L'un des plaisirs d'un récital vocal est d'entendre la façon dont l'instrument change et se développe à mesure qu'il s'échauffe. Le timbre d'un piano reste fondamentalement le même, mais la voix qui chante la première chanson d'un programme n'est pas la même voix que vous entendez après une heure de chant.

Nadine Sierra, une ravissante soprano de 27 ans, l'a démontré mercredi lors d'un récital de la série de concerts Shenson au National Museum of Women in the Arts qui a été peaufiné mais qui s'est considérablement approfondi au cours de la soirée. Dans ses premières chansons, deux raretés de Schubert appelées Florio et Delphine (de la pièce Lacrimas), elle a montré une voix moyenne étonnamment chaleureuse et mature, presque mezzo-ish et un haut plus petit, propre et joli.

Alors que le premier ensemble se poursuivait avec, d'abord, Ruhe sanft de Mozart, puis les Quatre chansons de jeunesse de Debussy, le haut a pris un air légèrement strident alors qu'elle faisait pression dessus pour correspondre au milieu (le français semblant un ajustement légèrement plus confortable que l'allemand ). Par les quatre Mädchenblumen de Strauss, elle avait un son légèrement métallique et cuivré qu'elle maniait avec un calcul minutieux, même si sa colorature était toujours aussi légèrement bâclée. Kamal Khan, le pianiste, a offert un accompagnement clair et expressif avec, également, quelques lapsus mineurs.



Après l'entracte, un ensemble de trois chansons de Joaquín Turina, Homenage a Lope de Vega, semblait parfaitement convenir à sa voix, permettant à la qualité métallique de s'épanouir et de laisser la chaleur de la voix centrale se glisser dans le haut.

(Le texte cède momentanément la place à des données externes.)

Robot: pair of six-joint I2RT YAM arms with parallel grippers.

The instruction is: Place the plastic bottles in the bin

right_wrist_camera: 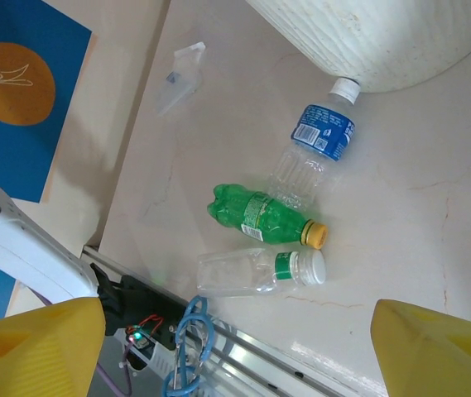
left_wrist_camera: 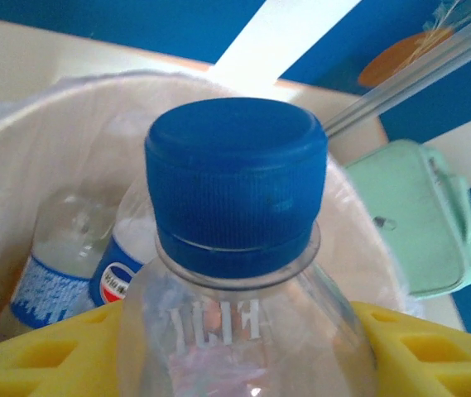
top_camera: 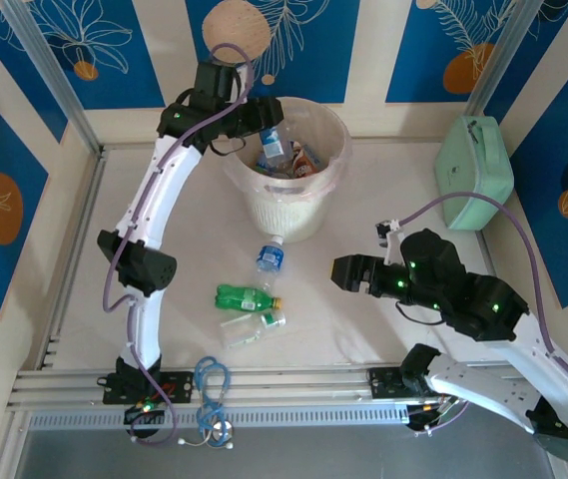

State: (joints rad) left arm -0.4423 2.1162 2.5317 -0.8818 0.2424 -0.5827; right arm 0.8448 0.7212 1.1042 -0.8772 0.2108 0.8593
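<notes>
The bin [top_camera: 315,190] stands at the back middle of the table, with several plastic bottles [top_camera: 298,160] inside. My left gripper [top_camera: 256,122] hangs over its left rim, shut on a clear bottle with a blue cap [left_wrist_camera: 235,207], which sits between the yellow fingers [left_wrist_camera: 45,356] above the bin [left_wrist_camera: 78,91]. In front of the bin lie a clear blue-labelled bottle [top_camera: 269,257], a green bottle with a yellow cap [top_camera: 247,297] and a clear green-labelled one [top_camera: 254,327]. My right gripper [top_camera: 348,271] hovers open to their right, empty [right_wrist_camera: 235,351].
A mint-green case [top_camera: 473,170] sits at the back right of the table. A blue cable loop [top_camera: 212,384] lies on the metal rail at the front edge. A small clear plastic scrap [right_wrist_camera: 181,74] lies left of the bin.
</notes>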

Mais alors qu'elle entrait dans son dernier set, un mélange d'œuvres plus légères et plus scéniques - Einer wird kommen de Der Zarewitsch de Lehár; un numéro de Madame Chrysanthème de Messager ; l'air Me llaman la primorosa de la zarzuela El Barbero de Sevilla — sa voix a commencé à prendre le genre d'uniformité argentée exquise et de qualité flottante que l'on pourrait attendre d'une jeune soprano aux paroles légères. Beautiful Dreamer de Stephen Foster était tout simplement ravissant, et Will There Really Be a Morning de Ricky Ian Gordon ? avait beaucoup de l'expressivité qui manquait aux chansons les plus calculées de la première moitié du programme.

Et si ce n'était déjà clair, le rappel, O mio babbino caro de Gianni Schicchi de Puccini, avec ses notes radieuses et flottantes, montrait la voix en pleine floraison et soulignait le sens de l'histoire de la soirée : Nadine Sierra est une chanteuse d'opéra naturelle qui trouve toujours sa voie dans la littérature de la chanson d'art. Cela devrait être amusant de la voir continuer à se développer.